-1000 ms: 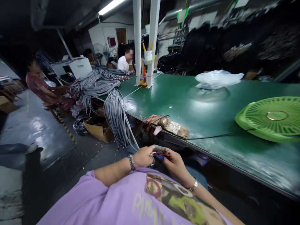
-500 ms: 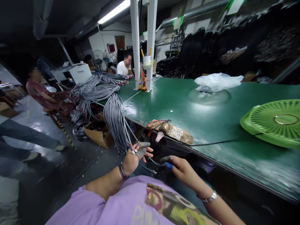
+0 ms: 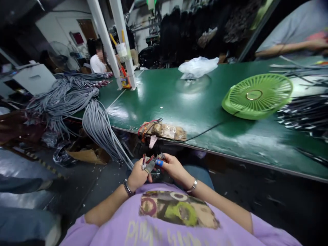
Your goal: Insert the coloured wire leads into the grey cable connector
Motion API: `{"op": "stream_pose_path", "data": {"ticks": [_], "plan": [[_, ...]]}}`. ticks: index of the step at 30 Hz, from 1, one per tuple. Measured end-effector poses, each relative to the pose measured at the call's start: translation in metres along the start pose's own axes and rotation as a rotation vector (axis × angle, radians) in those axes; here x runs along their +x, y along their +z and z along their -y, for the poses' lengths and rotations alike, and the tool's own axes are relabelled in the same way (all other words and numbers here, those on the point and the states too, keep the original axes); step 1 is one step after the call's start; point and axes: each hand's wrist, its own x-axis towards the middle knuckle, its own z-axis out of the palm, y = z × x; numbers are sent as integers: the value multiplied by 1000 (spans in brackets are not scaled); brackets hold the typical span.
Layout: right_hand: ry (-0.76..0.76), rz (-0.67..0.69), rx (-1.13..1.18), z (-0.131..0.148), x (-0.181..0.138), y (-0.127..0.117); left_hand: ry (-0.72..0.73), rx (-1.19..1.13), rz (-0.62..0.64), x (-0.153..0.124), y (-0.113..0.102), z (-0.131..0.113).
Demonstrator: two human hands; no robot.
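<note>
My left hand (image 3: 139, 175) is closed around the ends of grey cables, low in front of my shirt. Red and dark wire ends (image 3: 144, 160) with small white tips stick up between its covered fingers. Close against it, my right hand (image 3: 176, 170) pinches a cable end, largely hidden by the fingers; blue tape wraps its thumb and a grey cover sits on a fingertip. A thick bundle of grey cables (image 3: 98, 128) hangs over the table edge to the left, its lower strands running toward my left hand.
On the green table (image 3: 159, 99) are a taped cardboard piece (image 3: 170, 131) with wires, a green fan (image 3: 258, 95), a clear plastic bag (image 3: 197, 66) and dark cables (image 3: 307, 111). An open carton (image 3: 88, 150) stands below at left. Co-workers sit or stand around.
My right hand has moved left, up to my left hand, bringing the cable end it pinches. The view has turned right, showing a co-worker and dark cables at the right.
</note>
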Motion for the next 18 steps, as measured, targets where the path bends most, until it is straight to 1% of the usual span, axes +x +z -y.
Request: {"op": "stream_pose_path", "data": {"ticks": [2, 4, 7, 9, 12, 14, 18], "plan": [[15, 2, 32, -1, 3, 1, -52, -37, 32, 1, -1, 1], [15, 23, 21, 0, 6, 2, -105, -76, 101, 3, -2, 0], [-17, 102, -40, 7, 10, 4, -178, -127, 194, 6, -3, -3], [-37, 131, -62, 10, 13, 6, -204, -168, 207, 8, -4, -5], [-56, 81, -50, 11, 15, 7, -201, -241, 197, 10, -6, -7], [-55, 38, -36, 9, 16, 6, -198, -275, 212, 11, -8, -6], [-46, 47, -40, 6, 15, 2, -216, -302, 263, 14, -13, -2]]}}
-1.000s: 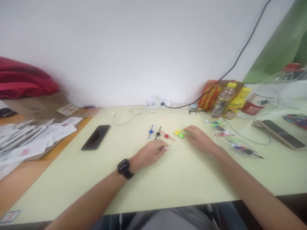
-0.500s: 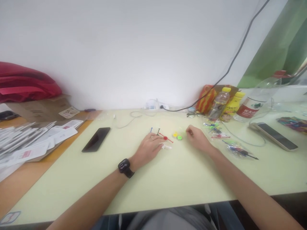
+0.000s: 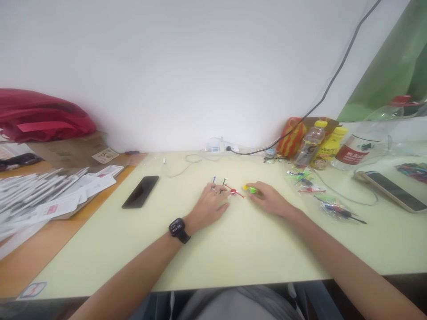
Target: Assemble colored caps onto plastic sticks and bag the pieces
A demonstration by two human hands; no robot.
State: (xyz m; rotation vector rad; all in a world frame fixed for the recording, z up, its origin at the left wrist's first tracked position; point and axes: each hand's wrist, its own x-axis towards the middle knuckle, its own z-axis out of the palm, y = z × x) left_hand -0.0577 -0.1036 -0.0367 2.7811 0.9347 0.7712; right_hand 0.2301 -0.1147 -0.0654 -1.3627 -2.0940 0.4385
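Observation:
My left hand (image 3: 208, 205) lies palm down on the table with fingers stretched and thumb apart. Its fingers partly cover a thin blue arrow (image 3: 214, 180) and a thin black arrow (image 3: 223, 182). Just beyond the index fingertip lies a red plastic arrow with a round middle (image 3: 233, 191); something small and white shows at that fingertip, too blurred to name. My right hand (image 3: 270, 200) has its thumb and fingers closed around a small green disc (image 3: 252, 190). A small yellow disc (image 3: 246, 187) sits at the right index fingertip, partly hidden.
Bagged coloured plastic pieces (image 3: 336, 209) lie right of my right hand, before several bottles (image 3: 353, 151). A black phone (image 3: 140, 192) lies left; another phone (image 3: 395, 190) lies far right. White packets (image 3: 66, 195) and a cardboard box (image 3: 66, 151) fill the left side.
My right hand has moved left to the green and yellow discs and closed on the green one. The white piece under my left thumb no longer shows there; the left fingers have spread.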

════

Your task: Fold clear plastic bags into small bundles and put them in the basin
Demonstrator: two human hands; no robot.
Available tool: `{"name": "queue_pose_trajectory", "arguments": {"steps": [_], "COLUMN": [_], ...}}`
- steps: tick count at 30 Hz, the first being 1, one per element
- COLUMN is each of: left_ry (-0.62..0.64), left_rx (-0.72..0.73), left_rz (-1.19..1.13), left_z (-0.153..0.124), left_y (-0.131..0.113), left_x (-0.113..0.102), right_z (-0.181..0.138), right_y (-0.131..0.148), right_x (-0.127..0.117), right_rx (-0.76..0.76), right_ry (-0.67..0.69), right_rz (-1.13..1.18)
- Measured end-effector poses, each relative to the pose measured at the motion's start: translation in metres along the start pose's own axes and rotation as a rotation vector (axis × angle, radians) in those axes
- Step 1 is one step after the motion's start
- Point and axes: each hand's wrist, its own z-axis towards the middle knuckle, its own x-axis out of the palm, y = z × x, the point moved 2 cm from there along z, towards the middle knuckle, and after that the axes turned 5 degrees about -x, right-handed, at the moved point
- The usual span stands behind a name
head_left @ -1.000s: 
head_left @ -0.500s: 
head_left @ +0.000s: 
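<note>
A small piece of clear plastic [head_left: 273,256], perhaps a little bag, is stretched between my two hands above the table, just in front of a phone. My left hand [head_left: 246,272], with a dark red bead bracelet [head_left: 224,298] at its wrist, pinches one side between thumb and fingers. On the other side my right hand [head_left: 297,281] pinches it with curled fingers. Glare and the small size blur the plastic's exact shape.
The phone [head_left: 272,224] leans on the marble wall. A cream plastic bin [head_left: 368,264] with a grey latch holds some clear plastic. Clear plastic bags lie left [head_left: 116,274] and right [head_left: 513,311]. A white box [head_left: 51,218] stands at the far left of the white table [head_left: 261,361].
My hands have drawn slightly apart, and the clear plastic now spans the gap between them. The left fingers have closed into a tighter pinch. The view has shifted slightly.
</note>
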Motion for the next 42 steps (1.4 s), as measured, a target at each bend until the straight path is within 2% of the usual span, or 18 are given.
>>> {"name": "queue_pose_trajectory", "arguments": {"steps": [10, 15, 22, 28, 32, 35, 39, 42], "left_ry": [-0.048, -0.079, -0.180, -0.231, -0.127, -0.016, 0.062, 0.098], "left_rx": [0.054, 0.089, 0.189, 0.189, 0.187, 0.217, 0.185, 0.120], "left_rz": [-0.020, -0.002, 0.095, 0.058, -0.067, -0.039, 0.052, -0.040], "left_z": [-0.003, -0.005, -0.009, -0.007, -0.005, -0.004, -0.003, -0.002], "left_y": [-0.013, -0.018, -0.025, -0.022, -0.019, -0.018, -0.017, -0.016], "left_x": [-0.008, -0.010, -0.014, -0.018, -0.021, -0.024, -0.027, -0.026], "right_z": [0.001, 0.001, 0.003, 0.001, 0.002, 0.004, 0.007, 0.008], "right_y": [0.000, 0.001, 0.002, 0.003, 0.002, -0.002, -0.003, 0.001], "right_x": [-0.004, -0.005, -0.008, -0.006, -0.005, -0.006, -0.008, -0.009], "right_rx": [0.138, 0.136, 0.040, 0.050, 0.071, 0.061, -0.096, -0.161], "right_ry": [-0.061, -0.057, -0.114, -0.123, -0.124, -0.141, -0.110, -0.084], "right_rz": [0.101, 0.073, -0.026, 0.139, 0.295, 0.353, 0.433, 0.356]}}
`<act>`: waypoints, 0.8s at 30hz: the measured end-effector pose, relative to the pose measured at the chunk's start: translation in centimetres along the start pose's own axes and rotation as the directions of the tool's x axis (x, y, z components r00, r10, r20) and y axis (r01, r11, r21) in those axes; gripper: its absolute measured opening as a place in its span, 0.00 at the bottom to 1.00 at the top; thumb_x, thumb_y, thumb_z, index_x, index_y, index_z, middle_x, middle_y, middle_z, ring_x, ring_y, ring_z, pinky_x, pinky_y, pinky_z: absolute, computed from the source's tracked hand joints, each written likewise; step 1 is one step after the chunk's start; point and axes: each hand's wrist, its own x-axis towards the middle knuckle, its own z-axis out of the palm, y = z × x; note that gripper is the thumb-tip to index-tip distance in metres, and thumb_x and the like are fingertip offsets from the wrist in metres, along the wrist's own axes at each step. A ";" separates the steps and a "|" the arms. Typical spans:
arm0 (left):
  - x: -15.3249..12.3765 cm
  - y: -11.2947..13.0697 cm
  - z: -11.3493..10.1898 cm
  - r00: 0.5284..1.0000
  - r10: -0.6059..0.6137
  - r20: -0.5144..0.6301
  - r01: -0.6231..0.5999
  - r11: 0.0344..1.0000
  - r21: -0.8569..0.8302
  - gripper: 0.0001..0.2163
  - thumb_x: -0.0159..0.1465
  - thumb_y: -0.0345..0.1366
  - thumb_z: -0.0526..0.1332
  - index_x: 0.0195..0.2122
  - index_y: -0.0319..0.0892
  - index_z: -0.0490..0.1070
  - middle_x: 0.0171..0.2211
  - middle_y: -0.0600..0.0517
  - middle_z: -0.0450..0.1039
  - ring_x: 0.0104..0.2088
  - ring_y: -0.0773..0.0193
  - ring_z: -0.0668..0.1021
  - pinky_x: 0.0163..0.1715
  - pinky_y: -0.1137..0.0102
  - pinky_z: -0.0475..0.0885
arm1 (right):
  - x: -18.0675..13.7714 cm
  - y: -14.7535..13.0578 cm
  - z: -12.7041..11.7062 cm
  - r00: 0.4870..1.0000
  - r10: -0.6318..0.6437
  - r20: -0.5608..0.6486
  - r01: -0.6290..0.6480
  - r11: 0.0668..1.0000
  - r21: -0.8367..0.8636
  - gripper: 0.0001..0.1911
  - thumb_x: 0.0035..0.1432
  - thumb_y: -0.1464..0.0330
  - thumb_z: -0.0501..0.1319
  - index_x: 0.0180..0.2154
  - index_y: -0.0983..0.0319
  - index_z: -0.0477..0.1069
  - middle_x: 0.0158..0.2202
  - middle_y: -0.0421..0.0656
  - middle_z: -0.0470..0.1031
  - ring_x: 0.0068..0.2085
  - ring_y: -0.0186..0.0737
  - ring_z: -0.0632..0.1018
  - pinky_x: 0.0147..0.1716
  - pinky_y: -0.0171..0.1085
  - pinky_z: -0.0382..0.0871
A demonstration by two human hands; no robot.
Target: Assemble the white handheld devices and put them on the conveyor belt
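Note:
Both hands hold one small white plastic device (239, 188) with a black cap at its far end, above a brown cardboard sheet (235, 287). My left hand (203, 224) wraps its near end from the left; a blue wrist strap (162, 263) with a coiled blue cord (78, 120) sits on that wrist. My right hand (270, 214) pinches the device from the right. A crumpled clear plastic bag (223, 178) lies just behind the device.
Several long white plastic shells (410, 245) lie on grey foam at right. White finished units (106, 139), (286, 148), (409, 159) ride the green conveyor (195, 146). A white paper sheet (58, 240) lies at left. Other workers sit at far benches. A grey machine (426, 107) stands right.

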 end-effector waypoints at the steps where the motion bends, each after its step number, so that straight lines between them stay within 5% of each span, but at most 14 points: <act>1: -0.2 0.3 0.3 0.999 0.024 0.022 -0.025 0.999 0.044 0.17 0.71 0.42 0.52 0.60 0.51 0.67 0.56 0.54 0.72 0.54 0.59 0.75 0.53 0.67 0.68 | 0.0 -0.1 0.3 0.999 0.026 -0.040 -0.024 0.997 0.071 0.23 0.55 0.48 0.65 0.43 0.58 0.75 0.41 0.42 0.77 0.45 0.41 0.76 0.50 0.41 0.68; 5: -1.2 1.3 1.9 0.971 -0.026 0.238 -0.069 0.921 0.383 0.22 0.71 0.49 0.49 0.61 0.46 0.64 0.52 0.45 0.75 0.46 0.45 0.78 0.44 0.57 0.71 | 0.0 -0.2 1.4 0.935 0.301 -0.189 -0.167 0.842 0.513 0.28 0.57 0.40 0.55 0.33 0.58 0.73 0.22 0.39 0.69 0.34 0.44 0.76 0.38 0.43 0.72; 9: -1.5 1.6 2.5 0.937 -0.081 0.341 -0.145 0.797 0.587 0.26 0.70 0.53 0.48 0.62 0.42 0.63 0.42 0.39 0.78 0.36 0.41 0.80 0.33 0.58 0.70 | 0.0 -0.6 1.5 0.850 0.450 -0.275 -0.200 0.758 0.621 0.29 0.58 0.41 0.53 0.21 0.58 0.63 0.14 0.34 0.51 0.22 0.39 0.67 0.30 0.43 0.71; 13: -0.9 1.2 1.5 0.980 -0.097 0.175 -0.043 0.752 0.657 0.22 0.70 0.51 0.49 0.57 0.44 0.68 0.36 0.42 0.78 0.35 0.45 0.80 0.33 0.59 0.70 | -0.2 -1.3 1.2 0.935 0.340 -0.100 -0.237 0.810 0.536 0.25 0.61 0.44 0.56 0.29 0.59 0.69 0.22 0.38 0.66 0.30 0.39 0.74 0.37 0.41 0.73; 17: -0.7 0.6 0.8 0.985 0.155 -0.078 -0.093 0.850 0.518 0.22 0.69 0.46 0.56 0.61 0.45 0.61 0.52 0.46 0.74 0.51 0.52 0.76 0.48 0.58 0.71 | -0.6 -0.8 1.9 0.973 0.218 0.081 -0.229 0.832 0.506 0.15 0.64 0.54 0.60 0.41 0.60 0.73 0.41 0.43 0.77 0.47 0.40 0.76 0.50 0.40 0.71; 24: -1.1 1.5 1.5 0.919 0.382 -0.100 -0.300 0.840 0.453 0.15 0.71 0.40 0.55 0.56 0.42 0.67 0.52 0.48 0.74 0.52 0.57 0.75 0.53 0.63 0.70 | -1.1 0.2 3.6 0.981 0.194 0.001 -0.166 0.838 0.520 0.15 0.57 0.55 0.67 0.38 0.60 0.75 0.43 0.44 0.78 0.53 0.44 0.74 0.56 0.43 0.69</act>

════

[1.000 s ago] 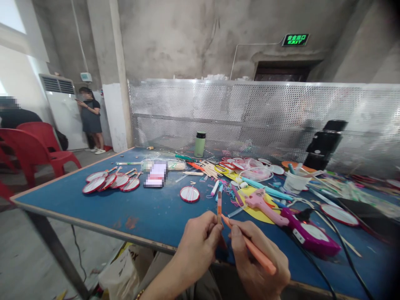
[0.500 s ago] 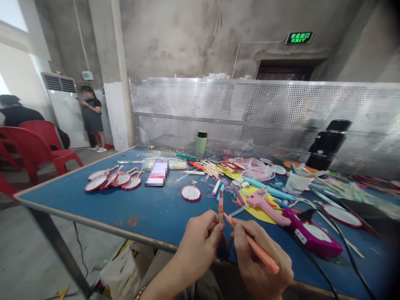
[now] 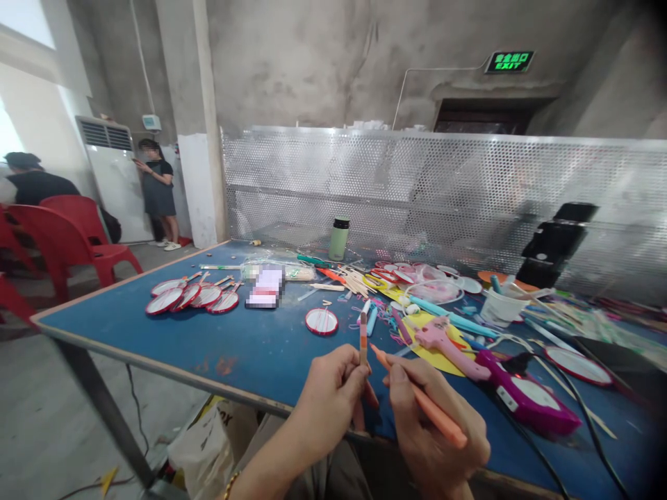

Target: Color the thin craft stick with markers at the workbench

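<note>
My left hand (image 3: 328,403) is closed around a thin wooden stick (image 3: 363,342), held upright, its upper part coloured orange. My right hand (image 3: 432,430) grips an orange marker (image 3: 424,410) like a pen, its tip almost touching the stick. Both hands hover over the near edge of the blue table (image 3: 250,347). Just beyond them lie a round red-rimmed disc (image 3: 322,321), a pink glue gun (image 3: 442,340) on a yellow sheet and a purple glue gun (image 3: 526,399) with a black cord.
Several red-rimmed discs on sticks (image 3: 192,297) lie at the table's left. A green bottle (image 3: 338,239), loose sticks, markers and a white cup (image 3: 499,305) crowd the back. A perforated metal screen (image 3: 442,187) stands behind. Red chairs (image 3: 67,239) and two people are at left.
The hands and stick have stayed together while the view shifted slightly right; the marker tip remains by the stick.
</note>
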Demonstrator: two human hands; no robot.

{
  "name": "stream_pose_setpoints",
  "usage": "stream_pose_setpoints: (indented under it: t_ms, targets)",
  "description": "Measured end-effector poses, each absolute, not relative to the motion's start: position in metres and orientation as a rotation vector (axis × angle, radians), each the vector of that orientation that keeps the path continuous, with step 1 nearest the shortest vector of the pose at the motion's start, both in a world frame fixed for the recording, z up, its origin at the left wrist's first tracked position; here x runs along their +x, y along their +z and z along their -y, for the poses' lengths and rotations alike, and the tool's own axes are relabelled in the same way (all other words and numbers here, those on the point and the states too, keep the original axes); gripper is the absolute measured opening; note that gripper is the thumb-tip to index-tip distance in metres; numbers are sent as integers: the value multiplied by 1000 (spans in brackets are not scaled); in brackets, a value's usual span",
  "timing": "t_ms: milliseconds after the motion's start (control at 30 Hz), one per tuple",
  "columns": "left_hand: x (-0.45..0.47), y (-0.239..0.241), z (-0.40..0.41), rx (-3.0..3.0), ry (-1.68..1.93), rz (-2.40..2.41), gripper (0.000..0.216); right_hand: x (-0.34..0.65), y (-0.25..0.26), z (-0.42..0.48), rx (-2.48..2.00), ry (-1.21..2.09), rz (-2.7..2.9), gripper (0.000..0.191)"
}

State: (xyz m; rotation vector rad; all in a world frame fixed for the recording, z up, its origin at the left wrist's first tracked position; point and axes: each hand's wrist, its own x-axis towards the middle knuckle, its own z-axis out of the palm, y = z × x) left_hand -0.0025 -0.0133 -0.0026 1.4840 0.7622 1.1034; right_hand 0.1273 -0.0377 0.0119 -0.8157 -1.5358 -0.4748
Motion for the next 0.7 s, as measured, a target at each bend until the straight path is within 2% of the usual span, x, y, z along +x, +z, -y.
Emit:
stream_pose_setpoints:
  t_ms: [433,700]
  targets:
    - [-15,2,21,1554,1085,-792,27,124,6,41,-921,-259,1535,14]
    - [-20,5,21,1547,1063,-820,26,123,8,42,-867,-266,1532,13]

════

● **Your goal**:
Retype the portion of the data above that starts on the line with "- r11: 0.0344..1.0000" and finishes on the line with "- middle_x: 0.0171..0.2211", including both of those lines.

● **Written answer**:
  - r11: 0.0344..1.0000
  - r21: -0.8569..0.8302
  - gripper: 0.0001..0.2163
  - thumb_x: -0.0159..0.1465
  - thumb_y: -0.0345..0.1366
  - thumb_z: -0.0526..0.1332
  - index_x: 0.0195..0.2122
  - index_y: -0.0319..0.0892
  - index_z: -0.0490..0.1070
  - middle_x: 0.0171..0.2211

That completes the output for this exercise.